The awesome truth is that
at any time in our lives, we have the God-given free will to choose them.
Recently my husband and I
had the honour of being invited to a family meeting here. Afterwards I went up
to the papa who chaired it to thank him for his peaceful presence and orderly
leadership, running the meeting and overseeing the plan that everyone agreed
to. In that role he kept “the unity of the Spirit”.

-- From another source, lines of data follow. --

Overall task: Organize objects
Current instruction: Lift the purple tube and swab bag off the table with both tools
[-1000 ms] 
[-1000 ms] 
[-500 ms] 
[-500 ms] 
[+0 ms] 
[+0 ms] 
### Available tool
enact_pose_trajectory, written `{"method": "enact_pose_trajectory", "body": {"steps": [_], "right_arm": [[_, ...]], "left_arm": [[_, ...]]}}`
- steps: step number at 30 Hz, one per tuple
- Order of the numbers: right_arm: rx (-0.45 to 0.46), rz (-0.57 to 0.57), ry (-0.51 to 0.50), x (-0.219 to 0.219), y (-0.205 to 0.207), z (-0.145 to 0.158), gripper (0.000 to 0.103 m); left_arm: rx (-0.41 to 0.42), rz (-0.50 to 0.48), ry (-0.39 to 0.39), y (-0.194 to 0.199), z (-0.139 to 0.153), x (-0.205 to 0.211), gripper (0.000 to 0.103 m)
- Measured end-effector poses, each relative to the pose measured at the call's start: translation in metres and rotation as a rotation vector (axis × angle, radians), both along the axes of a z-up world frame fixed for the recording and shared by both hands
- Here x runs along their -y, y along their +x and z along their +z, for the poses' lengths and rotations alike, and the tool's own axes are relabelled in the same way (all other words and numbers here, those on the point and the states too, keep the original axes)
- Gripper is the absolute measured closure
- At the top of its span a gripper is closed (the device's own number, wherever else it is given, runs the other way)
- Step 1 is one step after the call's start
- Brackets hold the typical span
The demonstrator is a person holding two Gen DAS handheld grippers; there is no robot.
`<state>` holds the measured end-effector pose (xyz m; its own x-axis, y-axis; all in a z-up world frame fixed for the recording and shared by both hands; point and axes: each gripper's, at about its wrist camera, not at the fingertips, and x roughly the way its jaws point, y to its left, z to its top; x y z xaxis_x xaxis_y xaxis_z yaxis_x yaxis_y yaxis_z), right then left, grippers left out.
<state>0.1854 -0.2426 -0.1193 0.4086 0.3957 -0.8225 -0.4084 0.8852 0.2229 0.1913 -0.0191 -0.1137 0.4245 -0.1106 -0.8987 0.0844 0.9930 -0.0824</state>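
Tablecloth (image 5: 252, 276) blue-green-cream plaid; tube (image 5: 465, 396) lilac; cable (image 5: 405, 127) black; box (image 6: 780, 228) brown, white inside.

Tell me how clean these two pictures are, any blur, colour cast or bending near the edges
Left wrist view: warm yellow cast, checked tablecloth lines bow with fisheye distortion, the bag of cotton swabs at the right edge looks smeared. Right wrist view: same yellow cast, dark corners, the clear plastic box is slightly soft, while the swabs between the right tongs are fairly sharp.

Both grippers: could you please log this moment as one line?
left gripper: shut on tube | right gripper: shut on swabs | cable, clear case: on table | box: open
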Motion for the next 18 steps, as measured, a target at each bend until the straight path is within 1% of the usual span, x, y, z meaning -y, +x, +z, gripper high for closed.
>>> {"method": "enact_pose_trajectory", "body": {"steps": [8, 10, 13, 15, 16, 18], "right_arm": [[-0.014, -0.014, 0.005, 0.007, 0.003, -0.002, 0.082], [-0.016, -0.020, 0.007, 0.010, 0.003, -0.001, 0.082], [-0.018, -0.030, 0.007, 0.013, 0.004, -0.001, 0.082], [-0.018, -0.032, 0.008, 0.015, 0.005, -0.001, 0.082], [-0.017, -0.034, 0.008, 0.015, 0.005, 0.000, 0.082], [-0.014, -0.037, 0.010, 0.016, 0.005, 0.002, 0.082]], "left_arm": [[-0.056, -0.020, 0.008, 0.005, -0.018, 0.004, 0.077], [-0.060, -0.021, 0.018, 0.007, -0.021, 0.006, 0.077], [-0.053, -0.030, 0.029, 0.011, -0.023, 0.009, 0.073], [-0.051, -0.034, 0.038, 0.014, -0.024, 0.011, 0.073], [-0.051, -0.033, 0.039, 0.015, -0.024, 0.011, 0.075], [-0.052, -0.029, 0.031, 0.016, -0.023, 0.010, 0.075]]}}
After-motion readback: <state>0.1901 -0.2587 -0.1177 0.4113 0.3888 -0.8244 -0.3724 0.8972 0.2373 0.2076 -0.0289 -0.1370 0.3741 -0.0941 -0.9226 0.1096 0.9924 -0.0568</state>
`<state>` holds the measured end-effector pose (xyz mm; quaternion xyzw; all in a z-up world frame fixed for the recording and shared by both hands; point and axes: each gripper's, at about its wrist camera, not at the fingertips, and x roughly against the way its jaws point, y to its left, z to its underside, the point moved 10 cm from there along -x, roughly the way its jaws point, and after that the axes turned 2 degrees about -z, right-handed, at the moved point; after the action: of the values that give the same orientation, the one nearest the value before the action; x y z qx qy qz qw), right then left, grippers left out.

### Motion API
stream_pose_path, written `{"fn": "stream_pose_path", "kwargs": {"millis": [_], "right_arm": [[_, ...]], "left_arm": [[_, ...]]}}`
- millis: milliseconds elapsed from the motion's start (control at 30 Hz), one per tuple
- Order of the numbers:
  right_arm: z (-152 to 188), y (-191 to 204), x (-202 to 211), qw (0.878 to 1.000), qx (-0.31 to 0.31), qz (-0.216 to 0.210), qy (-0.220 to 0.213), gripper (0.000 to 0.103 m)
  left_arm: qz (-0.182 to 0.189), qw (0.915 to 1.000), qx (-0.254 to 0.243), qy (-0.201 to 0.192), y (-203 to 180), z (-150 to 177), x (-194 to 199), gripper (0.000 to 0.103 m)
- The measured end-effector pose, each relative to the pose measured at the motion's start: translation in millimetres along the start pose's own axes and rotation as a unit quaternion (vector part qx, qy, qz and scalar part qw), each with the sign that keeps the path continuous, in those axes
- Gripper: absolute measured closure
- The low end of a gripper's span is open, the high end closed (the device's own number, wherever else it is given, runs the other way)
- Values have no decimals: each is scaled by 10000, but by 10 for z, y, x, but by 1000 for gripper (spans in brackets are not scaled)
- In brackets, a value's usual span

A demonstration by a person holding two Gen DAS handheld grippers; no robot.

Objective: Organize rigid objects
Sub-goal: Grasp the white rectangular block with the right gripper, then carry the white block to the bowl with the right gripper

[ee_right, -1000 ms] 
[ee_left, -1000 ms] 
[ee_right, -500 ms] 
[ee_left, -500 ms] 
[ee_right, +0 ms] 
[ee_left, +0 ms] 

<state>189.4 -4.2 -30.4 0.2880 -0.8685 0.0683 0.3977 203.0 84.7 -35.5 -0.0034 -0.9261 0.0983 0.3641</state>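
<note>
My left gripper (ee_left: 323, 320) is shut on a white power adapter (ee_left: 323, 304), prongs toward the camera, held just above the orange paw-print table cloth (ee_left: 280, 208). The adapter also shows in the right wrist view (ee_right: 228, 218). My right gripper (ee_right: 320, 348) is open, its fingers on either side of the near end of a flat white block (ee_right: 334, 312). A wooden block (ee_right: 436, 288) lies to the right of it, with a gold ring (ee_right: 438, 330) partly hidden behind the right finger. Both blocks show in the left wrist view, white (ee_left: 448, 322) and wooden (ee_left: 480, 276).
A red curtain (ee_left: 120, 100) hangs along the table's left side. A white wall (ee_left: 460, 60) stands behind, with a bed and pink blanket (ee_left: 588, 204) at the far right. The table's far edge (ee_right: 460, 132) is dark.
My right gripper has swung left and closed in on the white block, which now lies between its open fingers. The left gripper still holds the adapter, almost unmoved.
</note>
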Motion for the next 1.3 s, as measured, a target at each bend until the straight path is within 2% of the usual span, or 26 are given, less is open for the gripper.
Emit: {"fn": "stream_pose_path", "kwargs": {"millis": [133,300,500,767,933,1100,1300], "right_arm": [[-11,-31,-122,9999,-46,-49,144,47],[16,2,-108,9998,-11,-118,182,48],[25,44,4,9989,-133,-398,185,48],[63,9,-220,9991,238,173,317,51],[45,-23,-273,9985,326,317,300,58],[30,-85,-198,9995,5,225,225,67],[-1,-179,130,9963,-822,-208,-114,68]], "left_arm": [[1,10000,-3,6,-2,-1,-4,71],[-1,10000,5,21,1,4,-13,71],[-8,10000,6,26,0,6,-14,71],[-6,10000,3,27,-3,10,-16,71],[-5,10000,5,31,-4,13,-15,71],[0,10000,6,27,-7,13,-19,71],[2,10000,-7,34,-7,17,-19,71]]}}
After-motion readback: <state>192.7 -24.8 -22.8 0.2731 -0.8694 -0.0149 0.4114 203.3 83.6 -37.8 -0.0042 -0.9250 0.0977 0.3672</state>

The Bahai teachings say, “Be ye sincerely kind, not in appearance only. Let each one of God’s
loved ones centre his attention on this: to be the Lord’s mercy to man; to be
the Lord’s grace. Let him do some good to every person whose path he crosseth,
and be of some benefit to him.”
I experience many
moments of grace here in paradise. The other day while shopping, I saw a woman I
hardly knew. She looked into my eyes with kindness, took the flower from her
hair and tucked it behind my ear.
“You wear this today,”
she said, after sincerely asking me, “Pe’ea koe” (How are you?) and then told
me she liked the “stories” in my column.
Ghandi said, “The
fragrance always remains in the hand that gives the rose.”
The fragrance of that
moment of grace remained with me all day. I hope it brought joy to her as well.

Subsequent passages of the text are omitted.